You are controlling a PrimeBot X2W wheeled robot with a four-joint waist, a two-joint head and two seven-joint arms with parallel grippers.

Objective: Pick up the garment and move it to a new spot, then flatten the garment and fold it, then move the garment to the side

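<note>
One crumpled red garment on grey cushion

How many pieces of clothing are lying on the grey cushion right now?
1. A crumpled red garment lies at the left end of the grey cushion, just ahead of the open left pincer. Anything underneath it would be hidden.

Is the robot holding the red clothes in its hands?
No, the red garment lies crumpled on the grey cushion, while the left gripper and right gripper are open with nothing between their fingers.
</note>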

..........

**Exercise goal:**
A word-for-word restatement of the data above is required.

**Task output:**
You are controlling a PrimeBot X2W wheeled robot with a four-joint waist, a two-joint head and two seven-joint arms with parallel grippers.

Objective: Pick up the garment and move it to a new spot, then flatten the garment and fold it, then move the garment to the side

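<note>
One crumpled red garment on grey cushion

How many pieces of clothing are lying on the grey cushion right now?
1. A crumpled red garment lies at the left end of the grey cushion, just ahead of the open left pincer. Anything underneath it would be hidden.

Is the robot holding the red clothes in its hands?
No, the red garment lies crumpled on the grey cushion, while the left gripper and right gripper are open with nothing between their fingers.
</note>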

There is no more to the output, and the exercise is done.